* PROMPT: In the records below, find the line holding "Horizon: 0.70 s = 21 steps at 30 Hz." and the line holding "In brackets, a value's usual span". Set down both, with every line between them, exactly.

* TASK INPUTS:
=== Begin Enclosure ===

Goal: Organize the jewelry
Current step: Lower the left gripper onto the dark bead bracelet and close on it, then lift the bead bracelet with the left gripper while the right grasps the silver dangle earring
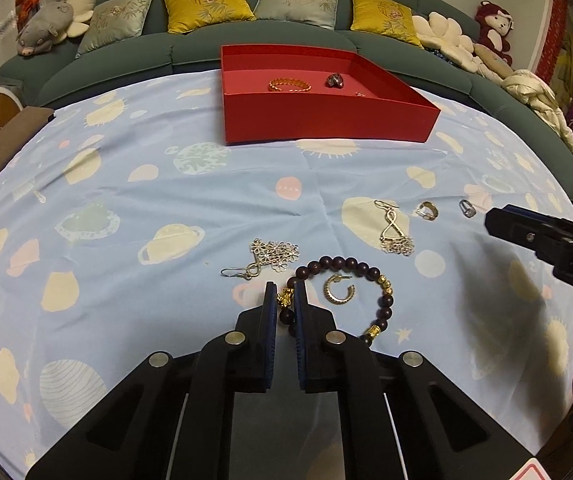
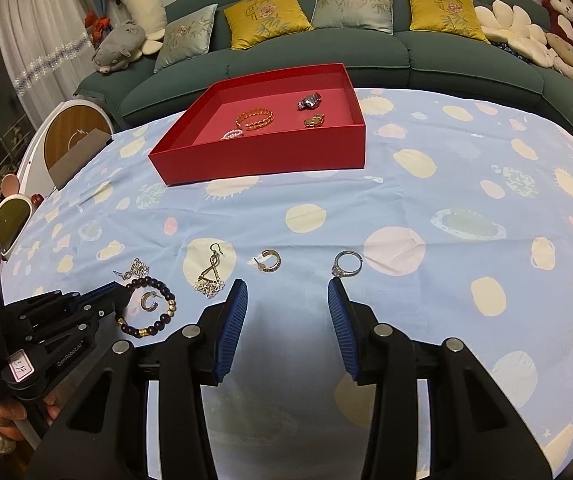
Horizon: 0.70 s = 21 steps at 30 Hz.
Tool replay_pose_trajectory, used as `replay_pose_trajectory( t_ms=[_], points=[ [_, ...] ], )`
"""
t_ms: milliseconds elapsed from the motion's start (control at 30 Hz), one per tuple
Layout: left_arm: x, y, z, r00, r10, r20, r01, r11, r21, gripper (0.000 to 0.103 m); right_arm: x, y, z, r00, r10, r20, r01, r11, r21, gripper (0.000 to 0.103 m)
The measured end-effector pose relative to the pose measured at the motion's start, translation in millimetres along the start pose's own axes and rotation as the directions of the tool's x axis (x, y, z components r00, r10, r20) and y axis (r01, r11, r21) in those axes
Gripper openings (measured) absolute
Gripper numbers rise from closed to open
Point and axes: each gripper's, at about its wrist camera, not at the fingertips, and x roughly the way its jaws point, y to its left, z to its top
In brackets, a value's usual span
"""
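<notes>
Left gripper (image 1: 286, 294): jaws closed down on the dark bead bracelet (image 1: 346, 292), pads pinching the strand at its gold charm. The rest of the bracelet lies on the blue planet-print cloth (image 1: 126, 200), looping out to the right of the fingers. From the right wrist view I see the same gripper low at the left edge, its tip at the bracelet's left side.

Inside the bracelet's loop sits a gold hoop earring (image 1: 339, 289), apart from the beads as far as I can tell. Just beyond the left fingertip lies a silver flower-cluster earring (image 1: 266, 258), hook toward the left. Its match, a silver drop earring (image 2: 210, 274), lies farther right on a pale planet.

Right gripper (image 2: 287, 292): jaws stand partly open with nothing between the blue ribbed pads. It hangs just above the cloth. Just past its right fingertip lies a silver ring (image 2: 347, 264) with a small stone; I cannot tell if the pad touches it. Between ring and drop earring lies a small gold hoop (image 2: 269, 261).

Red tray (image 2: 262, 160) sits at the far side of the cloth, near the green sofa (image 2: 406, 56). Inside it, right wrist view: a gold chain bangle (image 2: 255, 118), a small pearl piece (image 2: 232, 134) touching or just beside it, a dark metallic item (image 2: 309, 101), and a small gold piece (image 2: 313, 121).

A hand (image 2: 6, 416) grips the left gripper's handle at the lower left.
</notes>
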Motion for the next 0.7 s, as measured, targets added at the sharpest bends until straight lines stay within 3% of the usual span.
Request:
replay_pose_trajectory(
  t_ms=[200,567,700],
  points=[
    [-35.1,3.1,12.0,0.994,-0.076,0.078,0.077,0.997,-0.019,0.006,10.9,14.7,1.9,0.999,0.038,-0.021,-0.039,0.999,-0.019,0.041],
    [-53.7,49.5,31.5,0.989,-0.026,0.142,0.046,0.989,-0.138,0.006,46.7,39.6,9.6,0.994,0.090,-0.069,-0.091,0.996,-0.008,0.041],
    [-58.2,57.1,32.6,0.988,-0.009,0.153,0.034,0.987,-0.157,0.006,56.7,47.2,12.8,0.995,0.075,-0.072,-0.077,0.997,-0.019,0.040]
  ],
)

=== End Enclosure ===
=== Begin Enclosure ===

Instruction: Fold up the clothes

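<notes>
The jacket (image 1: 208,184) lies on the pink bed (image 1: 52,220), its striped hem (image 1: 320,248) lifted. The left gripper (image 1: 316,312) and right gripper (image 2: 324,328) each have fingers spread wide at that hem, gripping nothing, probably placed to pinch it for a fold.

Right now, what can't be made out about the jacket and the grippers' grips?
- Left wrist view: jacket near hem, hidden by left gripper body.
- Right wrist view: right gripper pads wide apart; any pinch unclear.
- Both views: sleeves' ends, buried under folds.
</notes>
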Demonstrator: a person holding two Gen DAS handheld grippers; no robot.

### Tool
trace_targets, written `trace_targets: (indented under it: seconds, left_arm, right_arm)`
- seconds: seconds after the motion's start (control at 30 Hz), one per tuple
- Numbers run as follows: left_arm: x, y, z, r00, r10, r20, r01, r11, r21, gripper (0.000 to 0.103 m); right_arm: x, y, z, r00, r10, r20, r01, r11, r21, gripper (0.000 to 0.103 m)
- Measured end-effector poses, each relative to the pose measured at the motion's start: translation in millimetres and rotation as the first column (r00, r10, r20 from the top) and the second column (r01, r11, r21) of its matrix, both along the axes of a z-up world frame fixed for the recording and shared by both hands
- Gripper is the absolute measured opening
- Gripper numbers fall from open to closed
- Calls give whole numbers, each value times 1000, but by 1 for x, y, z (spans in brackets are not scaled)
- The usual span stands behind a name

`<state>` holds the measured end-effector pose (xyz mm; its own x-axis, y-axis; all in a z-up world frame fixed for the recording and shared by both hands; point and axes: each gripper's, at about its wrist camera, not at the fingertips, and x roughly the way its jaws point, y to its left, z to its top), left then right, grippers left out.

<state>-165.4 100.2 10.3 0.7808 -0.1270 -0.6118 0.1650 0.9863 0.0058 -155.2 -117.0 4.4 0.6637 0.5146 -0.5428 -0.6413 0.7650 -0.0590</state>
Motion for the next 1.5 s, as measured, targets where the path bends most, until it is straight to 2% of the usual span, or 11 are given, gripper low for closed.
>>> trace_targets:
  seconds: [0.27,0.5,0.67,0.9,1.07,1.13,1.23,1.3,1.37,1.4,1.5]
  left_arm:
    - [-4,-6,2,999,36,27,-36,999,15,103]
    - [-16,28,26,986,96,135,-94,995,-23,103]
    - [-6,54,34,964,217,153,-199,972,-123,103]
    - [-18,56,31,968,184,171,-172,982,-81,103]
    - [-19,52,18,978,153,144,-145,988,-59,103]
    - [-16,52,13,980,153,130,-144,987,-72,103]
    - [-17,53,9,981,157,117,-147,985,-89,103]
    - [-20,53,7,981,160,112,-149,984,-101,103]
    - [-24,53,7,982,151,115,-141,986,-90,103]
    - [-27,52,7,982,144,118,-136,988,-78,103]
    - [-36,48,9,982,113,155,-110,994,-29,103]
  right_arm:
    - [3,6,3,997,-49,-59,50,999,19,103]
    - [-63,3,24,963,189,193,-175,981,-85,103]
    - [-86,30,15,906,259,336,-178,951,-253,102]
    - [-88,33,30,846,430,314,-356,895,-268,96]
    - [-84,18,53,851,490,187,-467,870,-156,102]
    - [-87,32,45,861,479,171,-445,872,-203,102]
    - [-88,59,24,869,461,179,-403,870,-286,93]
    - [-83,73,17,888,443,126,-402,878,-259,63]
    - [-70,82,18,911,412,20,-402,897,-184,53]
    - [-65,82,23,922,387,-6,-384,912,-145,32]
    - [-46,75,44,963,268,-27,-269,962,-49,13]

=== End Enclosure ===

* ANSWER TO THE EXERCISE:
Horizon: 0.70 s = 21 steps at 30 Hz.
Tool replay_pose_trajectory, used as `replay_pose_trajectory( t_ms=[_], points=[ [_, ...] ], )`
"""
t_ms: milliseconds elapsed from the motion's start (control at 30 Hz), one per tuple
Layout: left_arm: x, y, z, r00, r10, r20, r01, r11, r21, gripper (0.000 to 0.103 m); right_arm: x, y, z, r00, r10, r20, r01, r11, r21, gripper (0.000 to 0.103 m)
The measured end-effector pose relative to the pose measured at the motion's start, translation in millimetres along the start pose's own axes and rotation as the directions of the tool's x axis (x, y, z components r00, r10, r20) and y axis (r01, r11, r21) in those axes
Gripper openings (measured) absolute
Gripper numbers rise from closed to open
Point and axes: each gripper's, at about its wrist camera, not at the fingertips, and x roughly the way its jaws point, y to its left, z to its top
In brackets, a value's usual span

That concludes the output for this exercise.